**WORK TASK:** When you transcribe the data below, reproduce every line exactly and leave each picture out.
*-*-*
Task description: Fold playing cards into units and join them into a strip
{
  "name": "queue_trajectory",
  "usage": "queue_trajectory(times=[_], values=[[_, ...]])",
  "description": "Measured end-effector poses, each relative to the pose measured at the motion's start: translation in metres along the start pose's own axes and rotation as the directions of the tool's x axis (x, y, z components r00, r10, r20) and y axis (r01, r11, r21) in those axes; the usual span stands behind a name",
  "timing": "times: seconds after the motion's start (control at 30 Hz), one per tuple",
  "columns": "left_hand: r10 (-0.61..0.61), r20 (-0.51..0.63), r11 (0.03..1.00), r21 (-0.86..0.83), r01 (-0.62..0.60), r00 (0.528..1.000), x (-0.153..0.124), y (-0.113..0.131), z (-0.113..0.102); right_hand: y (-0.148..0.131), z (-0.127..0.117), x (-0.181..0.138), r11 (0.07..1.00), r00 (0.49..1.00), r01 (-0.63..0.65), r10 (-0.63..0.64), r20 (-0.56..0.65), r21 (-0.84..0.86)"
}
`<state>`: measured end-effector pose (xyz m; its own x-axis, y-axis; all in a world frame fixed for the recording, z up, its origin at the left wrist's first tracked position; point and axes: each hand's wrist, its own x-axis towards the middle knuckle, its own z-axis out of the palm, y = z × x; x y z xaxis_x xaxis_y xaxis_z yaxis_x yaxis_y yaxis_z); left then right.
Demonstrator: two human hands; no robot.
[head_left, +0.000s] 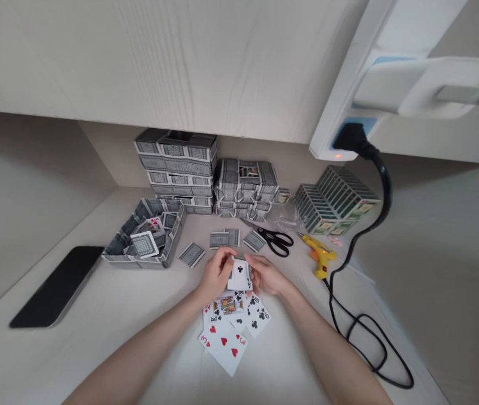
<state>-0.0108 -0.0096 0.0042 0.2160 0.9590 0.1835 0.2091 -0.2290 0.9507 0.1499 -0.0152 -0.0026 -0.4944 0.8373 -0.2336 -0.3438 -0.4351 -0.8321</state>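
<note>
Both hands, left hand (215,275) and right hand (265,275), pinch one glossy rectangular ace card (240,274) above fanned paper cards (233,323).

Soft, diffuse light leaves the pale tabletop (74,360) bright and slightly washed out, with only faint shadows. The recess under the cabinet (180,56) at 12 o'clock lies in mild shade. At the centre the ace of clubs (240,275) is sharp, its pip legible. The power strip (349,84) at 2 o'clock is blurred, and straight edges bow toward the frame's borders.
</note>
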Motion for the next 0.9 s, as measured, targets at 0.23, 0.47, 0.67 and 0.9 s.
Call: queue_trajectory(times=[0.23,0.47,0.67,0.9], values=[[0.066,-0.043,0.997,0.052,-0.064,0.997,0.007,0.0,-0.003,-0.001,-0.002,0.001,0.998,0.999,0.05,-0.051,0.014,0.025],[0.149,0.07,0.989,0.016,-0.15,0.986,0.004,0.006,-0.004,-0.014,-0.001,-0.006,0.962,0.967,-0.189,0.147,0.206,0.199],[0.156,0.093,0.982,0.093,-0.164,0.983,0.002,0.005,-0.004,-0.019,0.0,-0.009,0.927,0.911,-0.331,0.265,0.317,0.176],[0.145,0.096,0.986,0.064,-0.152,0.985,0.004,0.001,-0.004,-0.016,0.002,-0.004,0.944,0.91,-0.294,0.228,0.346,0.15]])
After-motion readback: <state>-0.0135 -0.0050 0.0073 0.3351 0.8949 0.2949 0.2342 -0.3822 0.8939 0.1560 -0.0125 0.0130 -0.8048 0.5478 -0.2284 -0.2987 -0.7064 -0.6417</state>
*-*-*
**EXERCISE SOLUTION:**
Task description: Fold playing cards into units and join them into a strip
{
  "name": "queue_trajectory",
  "usage": "queue_trajectory(times=[_], values=[[_, ...]])",
  "description": "Measured end-effector poses, each relative to the pose measured at the motion's start: translation in metres along the start pose's own axes and rotation as the directions of the tool's x axis (x, y, z components r00, r10, r20) and y axis (r01, r11, r21) in those axes; the usual span stands behind a name",
  "timing": "times: seconds after the motion's start (control at 30 Hz), one per tuple",
  "columns": "left_hand: r10 (-0.61..0.61), r20 (-0.51..0.63), r11 (0.03..1.00), r21 (-0.86..0.83), r01 (-0.62..0.60), r00 (0.528..1.000), x (-0.153..0.124), y (-0.113..0.131), z (-0.113..0.102); right_hand: y (-0.148..0.131), z (-0.127..0.117), x (-0.181..0.138), r11 (0.07..1.00), r00 (0.49..1.00), r01 (-0.63..0.65), r10 (-0.63..0.64), r20 (-0.56..0.65), r21 (-0.84..0.86)"
}
`<state>`: measured end-effector pose (xyz m; its own x-axis, y-axis; all in a world frame fixed for the recording, z up, its origin at the left wrist's first tracked position; point and axes: each hand's wrist, its own x-axis towards the middle knuckle, its own z-axis out of the palm, y = z × x; x y z xaxis_x xaxis_y xaxis_z yaxis_x yaxis_y yaxis_z); left then right.
Demonstrator: two human hands; no robot.
[head_left, +0.000s] 
<state>-0.0108 -0.0096 0.0042 0.2160 0.9590 0.1835 0.2091 -0.2290 0.9507 0.1499 -0.0152 -0.0026 -0.4944 0.8373 -0.2336 -0.3438 -0.4351 -0.8321</state>
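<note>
Both hands, left hand (215,275) and right hand (265,275), pinch one glossy rectangular ace card (240,274) above fanned paper cards (233,323).

Soft, diffuse light leaves the pale tabletop (74,360) bright and slightly washed out, with only faint shadows. The recess under the cabinet (180,56) at 12 o'clock lies in mild shade. At the centre the ace of clubs (240,275) is sharp, its pip legible. The power strip (349,84) at 2 o'clock is blurred, and straight edges bow toward the frame's borders.
</note>
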Motion for the next 0.9 s, as measured, targets at 0.23, 0.47, 0.67 and 0.9 s.
Call: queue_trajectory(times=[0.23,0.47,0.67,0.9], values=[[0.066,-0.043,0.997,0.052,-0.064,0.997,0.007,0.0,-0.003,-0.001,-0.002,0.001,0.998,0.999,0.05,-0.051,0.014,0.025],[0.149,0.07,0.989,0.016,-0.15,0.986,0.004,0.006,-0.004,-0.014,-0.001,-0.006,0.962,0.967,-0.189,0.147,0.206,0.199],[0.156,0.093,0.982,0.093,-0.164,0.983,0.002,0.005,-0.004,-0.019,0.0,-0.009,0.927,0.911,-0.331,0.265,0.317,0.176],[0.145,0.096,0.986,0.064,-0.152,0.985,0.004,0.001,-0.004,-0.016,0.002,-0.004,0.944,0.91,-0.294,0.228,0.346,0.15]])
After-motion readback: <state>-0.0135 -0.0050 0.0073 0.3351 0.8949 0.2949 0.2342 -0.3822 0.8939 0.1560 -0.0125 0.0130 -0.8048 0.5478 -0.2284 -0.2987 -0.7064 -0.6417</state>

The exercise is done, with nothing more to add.